4-5 gündür basında çıkan haberler bu şekilde! 50 ton civarında mazot denize yayılıp Paşalimanı,Yıldızburnu, Ilıca sahillerine kadar vurunca, özellikle o bölgede yazlıkları veya yatırımları bulunan iş adamları ve yöre halkı ayağa kalktı! Deniz temizlenene kadar geminin bırakılmamasını isteyen iş adamları var; ki haklılar! Önceki yıllardaki benzer durumdaki tecrübelerime dayanarak bu gibi durumlarda gemi giderse muhatap bulmakta ve hasarı tazmin etmekte çok zorlaşır!
Doğal olarak bu işin sıkıntısı da İl Çevre ve Şehircilik Müdürlüğü, Çeşme Belediyesi gibi konuyla ilgili ve yetkili makamlara düşüyor! Yakıtın temizlenmesi için geminin bağlı olduğu firmanın görevlendirdiği uzman deniz temizlik şirketi, bölgede 20'si dalgıç 100 kişilik ekiple çalışmalarını sürdürüyor! Hatta sizlere bu yazıyı hazırlarken NTV, Çeşme sahillerindeki mazot kirliliği görüntüleri ile temizlik çalışmalarını ve Çeşme Belediye Başkanının açıklamalarını verdi! Durum gerçekten içler acısı! Deniz yüzeyini ve kumsalları kaplayan mazotu siyah poşetlere özel giysili görevliler dolduruyordu! Bu tablo bana hiç de yabancı değil! Ülkemizde bu gibi durumlar ne ilk ne de son olacak, bu eğitimsizlik ve bilinçsizlikle ne yazık ki! Yetkililer temizleme çalışmalarının 2 ay süreceğini söylüyor!Tabii bu görsel olarak ama bir de deniz ekosistemi kendini ne kadar sürede yenileyecek? Denizel ortamdaki canlı türleri kendini ne kadar sürede toparlayacak? Kaç tür yok olacak? Kaç tür adaptasyon sağlayıp neslini devam ettirecek gibi onlarca soru var aslında bilim insanlarının üzerinde çalışması ve araştırması gereken! Bir diğer konu da tonlarca mazota bulanmış atık nerede ne şekilde bertaraf edilecek? Bu da ciddi sıkıntı!
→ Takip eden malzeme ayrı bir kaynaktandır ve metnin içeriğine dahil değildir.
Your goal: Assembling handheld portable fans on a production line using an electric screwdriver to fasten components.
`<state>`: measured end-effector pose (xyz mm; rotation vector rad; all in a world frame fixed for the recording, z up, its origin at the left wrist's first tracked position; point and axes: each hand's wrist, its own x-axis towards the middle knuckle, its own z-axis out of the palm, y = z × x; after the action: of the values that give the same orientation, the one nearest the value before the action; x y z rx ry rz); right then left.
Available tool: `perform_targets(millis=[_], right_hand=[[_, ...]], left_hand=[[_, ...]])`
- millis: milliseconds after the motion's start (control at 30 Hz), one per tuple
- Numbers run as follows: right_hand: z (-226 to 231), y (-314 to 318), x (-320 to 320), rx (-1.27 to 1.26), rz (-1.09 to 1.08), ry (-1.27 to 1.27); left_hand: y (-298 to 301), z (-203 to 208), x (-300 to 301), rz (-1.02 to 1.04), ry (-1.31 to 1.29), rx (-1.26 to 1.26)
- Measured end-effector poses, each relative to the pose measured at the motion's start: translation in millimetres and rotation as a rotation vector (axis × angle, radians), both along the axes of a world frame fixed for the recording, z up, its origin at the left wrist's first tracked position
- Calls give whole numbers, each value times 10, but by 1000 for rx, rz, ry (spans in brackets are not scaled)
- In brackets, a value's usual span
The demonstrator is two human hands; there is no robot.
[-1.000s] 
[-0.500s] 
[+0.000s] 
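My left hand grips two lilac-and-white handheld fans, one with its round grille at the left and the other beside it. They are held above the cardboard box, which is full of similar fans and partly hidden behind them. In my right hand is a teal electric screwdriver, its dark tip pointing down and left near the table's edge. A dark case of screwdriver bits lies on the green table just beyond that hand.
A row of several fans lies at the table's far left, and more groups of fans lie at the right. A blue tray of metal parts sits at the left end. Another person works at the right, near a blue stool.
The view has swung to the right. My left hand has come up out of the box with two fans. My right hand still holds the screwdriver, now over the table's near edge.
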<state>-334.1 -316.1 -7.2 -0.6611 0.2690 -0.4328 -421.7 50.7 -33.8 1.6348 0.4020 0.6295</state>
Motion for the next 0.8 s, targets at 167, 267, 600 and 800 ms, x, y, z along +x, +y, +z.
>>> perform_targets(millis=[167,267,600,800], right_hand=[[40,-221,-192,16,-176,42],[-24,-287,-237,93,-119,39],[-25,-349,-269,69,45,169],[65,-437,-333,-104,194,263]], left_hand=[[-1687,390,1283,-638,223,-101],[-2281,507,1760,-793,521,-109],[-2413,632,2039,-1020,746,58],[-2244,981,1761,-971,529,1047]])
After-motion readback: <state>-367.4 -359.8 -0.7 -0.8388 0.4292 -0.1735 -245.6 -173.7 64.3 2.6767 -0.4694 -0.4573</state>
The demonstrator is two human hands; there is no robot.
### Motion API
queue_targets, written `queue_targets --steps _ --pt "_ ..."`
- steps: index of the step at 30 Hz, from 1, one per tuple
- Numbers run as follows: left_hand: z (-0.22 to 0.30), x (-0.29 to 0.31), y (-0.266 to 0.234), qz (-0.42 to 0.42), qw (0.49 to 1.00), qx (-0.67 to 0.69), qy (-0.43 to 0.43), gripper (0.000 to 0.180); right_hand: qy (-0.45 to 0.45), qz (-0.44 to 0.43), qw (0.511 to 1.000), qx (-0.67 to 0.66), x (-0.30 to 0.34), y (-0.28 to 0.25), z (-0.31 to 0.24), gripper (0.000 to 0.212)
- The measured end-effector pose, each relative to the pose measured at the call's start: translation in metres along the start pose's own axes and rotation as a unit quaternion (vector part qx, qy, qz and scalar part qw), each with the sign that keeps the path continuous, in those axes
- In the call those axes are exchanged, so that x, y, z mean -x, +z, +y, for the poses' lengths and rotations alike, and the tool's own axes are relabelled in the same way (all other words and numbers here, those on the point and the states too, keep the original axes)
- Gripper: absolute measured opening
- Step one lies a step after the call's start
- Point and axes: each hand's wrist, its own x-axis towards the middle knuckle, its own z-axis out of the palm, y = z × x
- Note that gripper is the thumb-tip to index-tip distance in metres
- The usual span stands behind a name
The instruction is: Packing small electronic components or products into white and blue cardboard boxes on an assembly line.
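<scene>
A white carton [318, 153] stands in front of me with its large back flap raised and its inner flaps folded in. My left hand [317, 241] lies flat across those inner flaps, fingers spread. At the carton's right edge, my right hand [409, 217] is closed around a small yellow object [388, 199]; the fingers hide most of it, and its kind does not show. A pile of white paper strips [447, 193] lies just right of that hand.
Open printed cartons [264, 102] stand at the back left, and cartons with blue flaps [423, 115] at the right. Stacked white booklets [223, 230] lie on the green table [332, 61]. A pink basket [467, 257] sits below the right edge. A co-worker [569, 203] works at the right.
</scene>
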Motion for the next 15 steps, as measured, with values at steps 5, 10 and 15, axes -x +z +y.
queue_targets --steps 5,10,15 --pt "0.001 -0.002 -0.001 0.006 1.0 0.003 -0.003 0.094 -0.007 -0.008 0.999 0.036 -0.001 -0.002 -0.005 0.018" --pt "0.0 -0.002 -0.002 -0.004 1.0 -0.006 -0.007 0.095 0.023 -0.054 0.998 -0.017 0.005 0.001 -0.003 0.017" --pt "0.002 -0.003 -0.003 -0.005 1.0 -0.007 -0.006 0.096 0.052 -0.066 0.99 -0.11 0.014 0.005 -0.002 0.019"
Önce Orkinos çiftlikleri, arkasından da Çipura-Levrek çiftlikleri, yağmur gibi Çevre Bakanlığından ÇED raporlarını alıp, Ildırı civarında kurulmaya başladığında; bölgede yaşayanlar ve STK'larla birlikte karşı çıkmıştık!Herkes bizi yatırımları engelleyen muhalif Çevreci olarak suçladı ve önlem alınırsa hiç bir sorun olmayacağı hikayeleri anlatılmaya başlandı. Çok net hatırlıyorum, Çevre Müdürlüğüm döneminde, ilk Orkinos çiftliği kurulacağı zaman Bakanlığa sundukları ÇED raporunda, yetersiz bilgiler olduğu, denizdeki seyrelme kapasitesinin teknik verilere dayalı olarak yeniden hesaplanmasını, yörenin meteorolojik ve limnolojik verilerini talep ettiğimde; yorganı yokuşa sürdüğüm düşünülerek, ne tepki göstermişti yatırımcıları!
Böyle durumlarda hep haklı çıkmaktan nefret etmişimdir ama işte görüyorsunuz; BİZ GEREKLİ TEKNİK VE BİLİMSEL VERİLER IŞIĞINDA ÖNLEM ALAMIYORUZ, ALDIRAMIYORUZ! ALSAKTA ALDIRSAKTA KAĞITLARDA KALIYOR, FİİLİYATA GEÇİREMİYORUZ, SÜRDÜREMİYORUZ! BUNU GÖRELİM, KABUL EDELİM VE İZİNLERİ VERİRKEN BU GERÇEKLİĞİ GÖZ ÖNÜNE ALARAK İKİ ÜÇ KEZ DÜŞÜNELİM! ÇÜNKÜ BİZ MİLLET OLARAK HEP BİZE BİRŞEY OLMAZ! BİR DEFADAN BİR ŞEY ÇIKMAZ, ZİHNİYETİNDEYİZ! Tabii bir de gözümüzü bürüyen daha fazla, daha daha fazla kazanma hırsımızdan da arınamayınca, üstüne böyle içimizi acıtan görüntüler ortaya çıkıyor, ne yazık ki!
Tüm olumsuzluklara rağmen insan doğası gereği umutsuz yaşayamaz, ben de insanlık için çok daha güzel ve her türlü kirlilikten arınmış bir yıl umut etmek istiyor ve yürekten diliyorum!